### Work to complete
Using "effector" as the search string, find the matching lines below and copy them.

### Collected data
++++
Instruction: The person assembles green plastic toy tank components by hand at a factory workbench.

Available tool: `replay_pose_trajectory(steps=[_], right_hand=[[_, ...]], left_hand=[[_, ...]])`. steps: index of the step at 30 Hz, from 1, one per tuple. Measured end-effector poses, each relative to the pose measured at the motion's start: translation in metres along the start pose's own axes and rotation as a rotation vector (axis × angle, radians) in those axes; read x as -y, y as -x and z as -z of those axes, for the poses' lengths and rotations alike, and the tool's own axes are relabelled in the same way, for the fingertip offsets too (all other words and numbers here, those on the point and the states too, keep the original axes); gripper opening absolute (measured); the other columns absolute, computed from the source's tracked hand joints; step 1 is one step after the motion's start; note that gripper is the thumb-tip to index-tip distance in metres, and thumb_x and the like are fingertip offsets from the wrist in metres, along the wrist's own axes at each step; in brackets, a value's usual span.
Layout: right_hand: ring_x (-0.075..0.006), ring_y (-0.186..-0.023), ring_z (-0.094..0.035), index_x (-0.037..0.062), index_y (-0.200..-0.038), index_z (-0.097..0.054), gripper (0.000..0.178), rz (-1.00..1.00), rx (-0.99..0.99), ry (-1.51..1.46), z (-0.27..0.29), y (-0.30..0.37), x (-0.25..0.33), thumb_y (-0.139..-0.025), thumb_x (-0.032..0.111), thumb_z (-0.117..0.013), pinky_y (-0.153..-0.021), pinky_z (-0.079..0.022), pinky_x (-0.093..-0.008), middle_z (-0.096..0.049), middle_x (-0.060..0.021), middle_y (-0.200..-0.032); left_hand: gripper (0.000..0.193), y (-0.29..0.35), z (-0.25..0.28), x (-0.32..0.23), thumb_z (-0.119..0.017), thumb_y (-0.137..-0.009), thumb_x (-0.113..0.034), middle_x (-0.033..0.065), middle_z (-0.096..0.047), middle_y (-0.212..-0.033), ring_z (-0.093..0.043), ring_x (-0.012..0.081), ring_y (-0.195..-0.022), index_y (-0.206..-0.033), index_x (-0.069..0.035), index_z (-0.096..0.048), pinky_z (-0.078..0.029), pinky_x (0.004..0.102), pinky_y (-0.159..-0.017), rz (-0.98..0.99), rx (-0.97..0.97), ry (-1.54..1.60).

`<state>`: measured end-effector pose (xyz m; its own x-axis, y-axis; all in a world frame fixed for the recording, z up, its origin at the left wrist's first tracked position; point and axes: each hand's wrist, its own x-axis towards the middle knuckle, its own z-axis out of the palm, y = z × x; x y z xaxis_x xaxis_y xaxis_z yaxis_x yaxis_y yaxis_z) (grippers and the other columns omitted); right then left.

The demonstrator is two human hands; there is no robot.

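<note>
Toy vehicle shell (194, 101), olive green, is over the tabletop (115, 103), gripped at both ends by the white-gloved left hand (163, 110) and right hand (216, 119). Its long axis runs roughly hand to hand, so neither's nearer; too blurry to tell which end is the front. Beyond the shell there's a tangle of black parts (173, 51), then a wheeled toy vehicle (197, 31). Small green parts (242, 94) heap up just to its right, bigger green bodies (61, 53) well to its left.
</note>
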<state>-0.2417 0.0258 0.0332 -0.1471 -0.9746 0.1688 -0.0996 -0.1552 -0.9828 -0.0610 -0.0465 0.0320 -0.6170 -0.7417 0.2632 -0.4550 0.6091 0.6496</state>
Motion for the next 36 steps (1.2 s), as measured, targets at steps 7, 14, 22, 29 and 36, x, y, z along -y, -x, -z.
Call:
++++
### Reply
Available tool: `replay_pose_trajectory(steps=[_], right_hand=[[_, ...]], left_hand=[[_, ...]])`. steps: index of the step at 30 Hz, from 1, one per tuple. Measured end-effector poses, each relative to the pose measured at the motion's start: translation in metres along the start pose's own axes and rotation as a rotation vector (axis × angle, radians) in those axes; read x as -y, y as -x and z as -z of those axes, for the poses' lengths and rotations alike, and the tool's own axes are relabelled in the same way, for the fingertip offsets too (all other words and numbers here, those on the point and the states too, keep the original axes); gripper opening absolute (measured); the other columns absolute, computed from the source's tracked hand joints; step 1 is one step after the motion's start; note that gripper is the thumb-tip to index-tip distance in metres, and thumb_x and the like are fingertip offsets from the wrist in metres, along the wrist's own axes at each step; in brackets, a value's usual span.
`<state>`: measured end-effector pose (xyz m; its own x-axis, y-axis; all in a world frame fixed for the recording, z up, its origin at the left wrist's first tracked position; point and axes: each hand's wrist, its own x-axis towards the middle knuckle, its own z-axis out of the palm, y = z × x; x y z xaxis_x xaxis_y xaxis_z yaxis_x yaxis_y yaxis_z) (grippers and the other columns omitted); right then left.

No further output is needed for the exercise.